> **Task objective**
If a line of the records contains the string "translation", copy it out.

> **Information provided**

========================

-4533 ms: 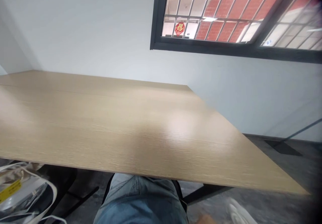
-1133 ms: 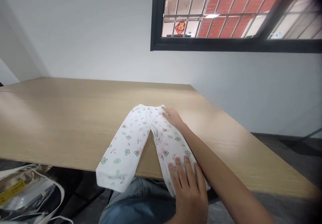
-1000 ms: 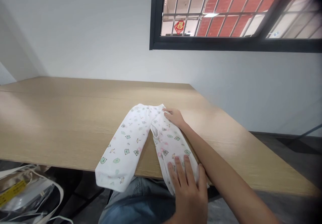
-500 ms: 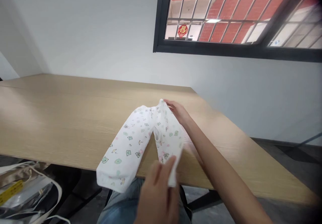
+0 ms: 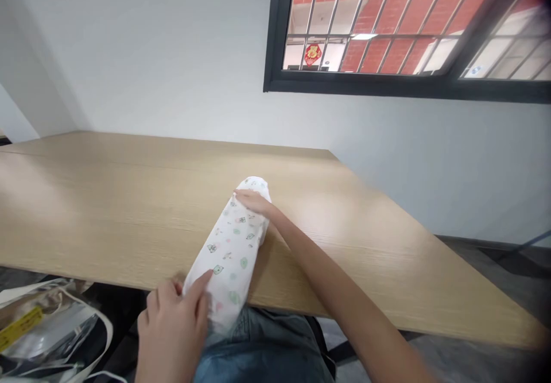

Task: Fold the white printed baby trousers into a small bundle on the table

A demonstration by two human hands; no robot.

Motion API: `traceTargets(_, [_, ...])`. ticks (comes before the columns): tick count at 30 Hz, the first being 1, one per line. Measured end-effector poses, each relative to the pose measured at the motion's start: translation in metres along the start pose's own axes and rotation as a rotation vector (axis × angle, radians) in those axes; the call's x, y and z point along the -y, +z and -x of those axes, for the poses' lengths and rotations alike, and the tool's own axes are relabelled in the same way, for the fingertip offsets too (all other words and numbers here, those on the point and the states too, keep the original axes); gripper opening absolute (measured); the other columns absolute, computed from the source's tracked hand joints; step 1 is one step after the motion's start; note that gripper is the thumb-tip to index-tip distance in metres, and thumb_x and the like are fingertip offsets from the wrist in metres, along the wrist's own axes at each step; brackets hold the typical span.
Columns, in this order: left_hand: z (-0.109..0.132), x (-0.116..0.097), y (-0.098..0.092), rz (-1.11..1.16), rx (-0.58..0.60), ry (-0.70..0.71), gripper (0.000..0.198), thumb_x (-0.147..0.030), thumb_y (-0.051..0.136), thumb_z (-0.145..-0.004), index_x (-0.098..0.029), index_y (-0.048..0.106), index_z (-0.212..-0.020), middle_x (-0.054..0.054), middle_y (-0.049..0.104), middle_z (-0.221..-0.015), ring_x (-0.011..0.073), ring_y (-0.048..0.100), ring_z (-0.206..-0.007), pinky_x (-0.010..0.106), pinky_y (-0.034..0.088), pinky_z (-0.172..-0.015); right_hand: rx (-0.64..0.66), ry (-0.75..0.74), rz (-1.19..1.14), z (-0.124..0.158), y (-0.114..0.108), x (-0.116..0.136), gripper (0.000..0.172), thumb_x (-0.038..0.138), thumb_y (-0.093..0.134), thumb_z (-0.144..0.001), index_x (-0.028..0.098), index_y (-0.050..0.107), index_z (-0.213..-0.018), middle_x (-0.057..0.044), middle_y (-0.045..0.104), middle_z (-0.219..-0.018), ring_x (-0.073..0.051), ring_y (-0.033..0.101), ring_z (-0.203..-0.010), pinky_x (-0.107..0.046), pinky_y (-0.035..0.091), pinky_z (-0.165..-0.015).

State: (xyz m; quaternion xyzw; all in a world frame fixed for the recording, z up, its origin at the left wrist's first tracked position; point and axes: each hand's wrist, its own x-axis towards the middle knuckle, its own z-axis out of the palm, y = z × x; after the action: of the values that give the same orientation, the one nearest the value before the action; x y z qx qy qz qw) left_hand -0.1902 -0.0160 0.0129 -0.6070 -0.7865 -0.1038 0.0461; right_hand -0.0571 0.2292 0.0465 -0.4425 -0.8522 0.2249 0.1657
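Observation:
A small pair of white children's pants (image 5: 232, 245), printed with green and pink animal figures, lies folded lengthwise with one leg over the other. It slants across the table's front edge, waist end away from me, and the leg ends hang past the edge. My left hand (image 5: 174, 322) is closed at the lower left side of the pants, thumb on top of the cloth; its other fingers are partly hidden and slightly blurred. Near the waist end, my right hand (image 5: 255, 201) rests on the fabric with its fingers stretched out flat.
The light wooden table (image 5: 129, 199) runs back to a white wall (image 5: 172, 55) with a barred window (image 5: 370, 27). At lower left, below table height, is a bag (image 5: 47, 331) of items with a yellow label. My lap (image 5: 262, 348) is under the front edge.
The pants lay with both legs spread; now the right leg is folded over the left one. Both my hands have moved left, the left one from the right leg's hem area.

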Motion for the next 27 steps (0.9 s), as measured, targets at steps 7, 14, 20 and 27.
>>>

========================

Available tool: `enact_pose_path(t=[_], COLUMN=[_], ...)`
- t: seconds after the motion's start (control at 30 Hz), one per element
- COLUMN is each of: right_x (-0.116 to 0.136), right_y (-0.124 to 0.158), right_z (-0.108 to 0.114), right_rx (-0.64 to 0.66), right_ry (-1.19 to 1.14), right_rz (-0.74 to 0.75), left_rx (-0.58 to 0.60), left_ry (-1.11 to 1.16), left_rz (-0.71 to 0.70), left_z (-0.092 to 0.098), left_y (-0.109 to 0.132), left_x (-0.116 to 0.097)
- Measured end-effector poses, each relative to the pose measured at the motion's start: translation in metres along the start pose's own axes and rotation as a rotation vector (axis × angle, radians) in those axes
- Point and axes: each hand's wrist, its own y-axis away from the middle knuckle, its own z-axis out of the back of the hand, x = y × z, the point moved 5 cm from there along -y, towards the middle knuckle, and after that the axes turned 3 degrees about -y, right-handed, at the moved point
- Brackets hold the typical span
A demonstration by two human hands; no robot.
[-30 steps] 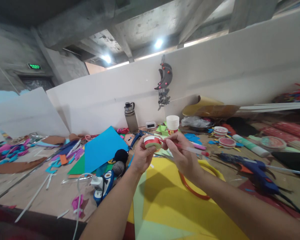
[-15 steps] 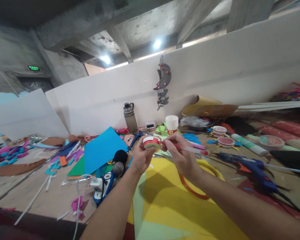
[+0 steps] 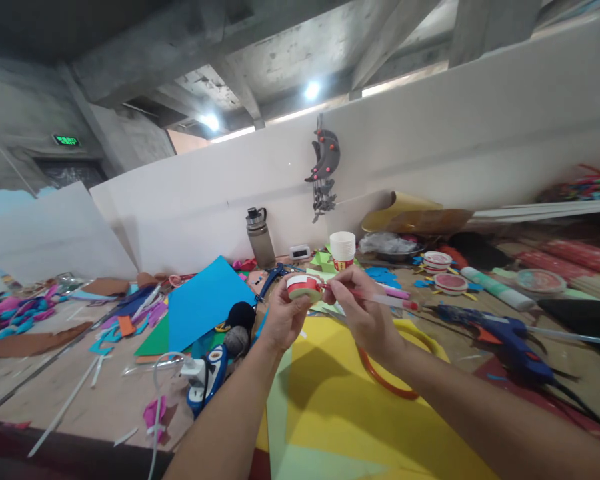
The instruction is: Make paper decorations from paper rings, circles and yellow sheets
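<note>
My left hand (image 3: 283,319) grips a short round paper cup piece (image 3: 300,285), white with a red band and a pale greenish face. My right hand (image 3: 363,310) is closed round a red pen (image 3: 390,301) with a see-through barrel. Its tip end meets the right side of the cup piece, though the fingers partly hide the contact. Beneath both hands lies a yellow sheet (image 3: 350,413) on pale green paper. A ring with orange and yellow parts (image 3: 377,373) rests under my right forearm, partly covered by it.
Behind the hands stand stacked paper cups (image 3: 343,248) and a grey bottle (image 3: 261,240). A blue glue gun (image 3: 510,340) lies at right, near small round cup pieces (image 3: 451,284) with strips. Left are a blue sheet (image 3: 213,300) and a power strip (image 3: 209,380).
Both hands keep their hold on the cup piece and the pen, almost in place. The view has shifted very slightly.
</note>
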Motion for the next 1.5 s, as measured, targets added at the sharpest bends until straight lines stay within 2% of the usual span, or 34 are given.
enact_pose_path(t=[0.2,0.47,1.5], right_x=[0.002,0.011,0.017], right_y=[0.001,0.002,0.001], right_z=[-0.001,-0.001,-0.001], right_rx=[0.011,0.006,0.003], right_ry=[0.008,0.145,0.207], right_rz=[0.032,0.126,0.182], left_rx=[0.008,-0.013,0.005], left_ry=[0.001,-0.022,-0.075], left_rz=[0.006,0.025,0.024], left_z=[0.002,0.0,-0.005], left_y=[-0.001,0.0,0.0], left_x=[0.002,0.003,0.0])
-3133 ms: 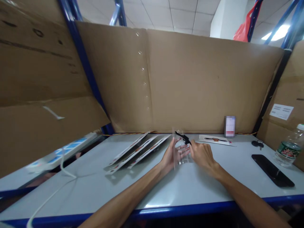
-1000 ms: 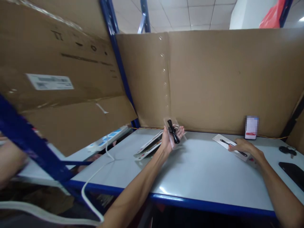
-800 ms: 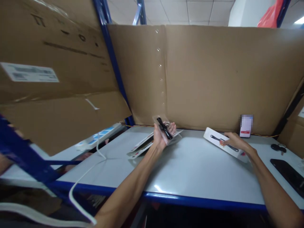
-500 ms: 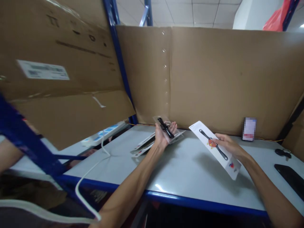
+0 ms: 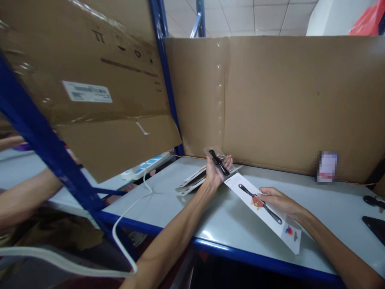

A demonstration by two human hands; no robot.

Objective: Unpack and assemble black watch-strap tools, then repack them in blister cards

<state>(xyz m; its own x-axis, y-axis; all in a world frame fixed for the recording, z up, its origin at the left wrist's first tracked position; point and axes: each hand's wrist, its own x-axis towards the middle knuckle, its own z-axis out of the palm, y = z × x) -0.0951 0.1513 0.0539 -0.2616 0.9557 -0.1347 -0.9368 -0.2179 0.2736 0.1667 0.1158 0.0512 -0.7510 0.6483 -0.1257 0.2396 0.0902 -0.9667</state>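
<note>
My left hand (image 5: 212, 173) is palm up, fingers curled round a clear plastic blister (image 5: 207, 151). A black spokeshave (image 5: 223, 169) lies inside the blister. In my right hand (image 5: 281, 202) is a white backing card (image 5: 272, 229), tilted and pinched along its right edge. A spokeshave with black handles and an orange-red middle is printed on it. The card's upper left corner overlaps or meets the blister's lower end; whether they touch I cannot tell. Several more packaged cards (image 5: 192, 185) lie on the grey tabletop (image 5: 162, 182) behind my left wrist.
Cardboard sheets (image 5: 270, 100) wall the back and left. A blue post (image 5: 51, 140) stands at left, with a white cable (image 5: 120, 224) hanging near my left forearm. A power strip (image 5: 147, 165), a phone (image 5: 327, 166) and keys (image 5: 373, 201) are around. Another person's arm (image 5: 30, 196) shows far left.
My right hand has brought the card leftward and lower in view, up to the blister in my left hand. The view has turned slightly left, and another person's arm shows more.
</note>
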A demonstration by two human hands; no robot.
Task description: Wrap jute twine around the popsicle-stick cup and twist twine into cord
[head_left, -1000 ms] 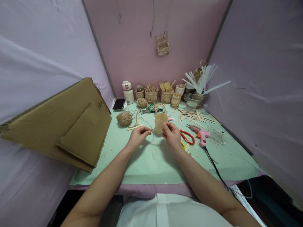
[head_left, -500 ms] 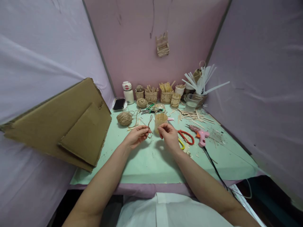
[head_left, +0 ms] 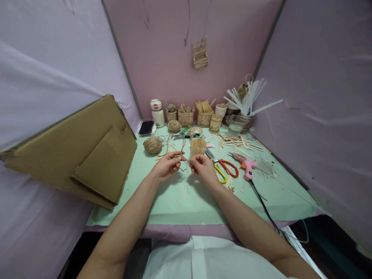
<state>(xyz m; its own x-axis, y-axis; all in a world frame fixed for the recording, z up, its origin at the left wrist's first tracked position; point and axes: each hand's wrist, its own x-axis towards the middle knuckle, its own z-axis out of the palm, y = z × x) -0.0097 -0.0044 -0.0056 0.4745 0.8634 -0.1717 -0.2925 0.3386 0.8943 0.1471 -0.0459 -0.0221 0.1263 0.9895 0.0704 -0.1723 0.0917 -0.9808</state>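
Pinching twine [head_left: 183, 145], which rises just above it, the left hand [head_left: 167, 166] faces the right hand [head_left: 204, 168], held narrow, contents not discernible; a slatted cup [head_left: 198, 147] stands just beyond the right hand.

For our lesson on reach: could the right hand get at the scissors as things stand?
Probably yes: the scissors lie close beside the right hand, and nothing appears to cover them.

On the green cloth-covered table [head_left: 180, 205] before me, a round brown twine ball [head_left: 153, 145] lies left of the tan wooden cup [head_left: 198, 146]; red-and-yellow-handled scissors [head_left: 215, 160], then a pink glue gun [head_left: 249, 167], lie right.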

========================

> **Answer to this task**
Motion API: `traceTargets(_, [_, ...])`. ticks (comes before the columns): tick count at 30 Hz, the first being 1, one per line. Measured end-effector poses, each relative to the pose measured at the motion's start: translation in metres along the start pose's own axes and rotation as a rotation vector (axis × angle, radians) in those axes; the call's x, y and z point along the -y, +z and -x of those axes, for the poses' lengths and rotations alike, and the tool's own axes are relabelled in the same way, for the fingertip offsets too (all other words and numbers here, those on the point and the states too, keep the original axes); gripper opening absolute (measured); the other columns absolute, computed from the source's tracked hand joints; step 1 is one step after the motion's start; note that gripper is the thumb-tip to index-tip distance in metres, and thumb_x and the like are fingertip offsets from the wrist in metres, along the wrist's own axes at each step; brackets hold the typical span.
- Measured end-effector poses, each relative to the pose measured at the motion's start: translation in metres along the start pose's own axes and rotation as a rotation vector (axis × angle, radians) in those axes

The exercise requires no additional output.